4. Data Analysis: Test-takers should be familiar with basic concepts of data analysis such as mean, median, mode, and range.

Overall, the GMAT Quantitative Aptitude section is designed to test the test-taker’s ability to understand, interpret, and analyze quantitative information, and to solve problems using mathematical concepts and techniques.

## GMAT Verbal Reasoning Syllabus

The GMAT Verbal Reasoning syllabus includes the following types of questions:

2. Critical Reasoning: Test-takers are given a short argument and are asked to evaluate the argument and answer questions about it.
3. Sentence Correction: Test-takers are given a sentence with an underlined portion and are asked to choose the option that best expresses the idea in standard written English.

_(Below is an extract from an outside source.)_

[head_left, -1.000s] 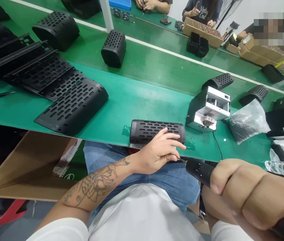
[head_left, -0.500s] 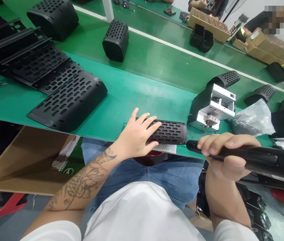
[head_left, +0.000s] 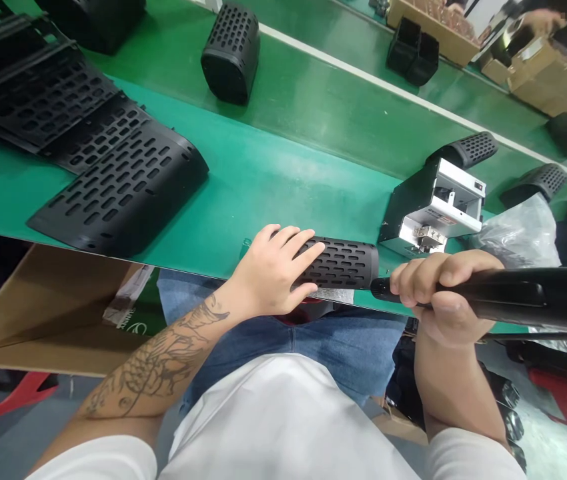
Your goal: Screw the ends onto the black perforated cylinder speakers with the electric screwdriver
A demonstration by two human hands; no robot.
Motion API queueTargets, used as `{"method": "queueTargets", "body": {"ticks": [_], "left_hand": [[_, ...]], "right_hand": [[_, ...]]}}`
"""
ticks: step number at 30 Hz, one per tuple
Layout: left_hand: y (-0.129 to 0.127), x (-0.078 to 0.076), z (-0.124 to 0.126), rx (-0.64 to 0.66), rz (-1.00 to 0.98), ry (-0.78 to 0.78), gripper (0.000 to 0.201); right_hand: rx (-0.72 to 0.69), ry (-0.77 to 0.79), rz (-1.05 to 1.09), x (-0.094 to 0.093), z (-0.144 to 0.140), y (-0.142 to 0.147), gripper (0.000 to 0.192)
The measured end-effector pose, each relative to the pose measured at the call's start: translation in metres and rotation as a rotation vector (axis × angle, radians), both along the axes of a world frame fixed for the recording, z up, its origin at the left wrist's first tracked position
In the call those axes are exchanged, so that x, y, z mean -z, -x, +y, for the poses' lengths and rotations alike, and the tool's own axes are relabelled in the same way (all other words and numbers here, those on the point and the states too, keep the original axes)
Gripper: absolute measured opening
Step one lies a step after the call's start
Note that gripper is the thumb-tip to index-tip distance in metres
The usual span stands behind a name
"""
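Our left hand (head_left: 268, 273) lies flat over the near end of the black perforated speaker shell (head_left: 338, 263), pinning it at the worktop's (head_left: 273, 173) near edge, fingers spread, not closed round it. Our right hand (head_left: 438, 293) has its grip wrapped tight on the black electric screwdriver (head_left: 503, 300), whose tip meets the shell's right end. We judge the step goes best with the driver kept in line with the shell's axis, steady downward pressure from the left palm, and light push until the bit seats. The screw feeder (head_left: 438, 210) sits just beyond, toward the far right.
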State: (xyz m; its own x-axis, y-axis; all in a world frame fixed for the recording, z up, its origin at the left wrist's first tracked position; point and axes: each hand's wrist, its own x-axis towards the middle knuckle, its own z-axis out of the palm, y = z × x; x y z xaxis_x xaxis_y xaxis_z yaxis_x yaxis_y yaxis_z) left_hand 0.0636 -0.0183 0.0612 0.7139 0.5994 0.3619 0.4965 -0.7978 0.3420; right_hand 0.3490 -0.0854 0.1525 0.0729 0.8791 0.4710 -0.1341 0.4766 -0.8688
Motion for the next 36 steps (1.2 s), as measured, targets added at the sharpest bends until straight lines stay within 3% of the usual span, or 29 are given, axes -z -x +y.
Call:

The GMAT Verbal Reasoning section covers the following language skills:

1. Vocabulary: Test-takers should be familiar with a wide range of vocabulary, including common words and phrases, as well as more specialized terms.
2. Grammar: Test-takers should be familiar with the rules of standard written English, including syntax, verb tense, and word choice.
3. Reading comprehension: Test-takers should be able to understand and interpret written material, including main ideas, supporting details, and implications.

Overall, the GMAT Verbal Reasoning section is designed to test the test-taker’s ability to read and comprehend written material, to evaluate arguments, and to correct written material to conform to standard written English.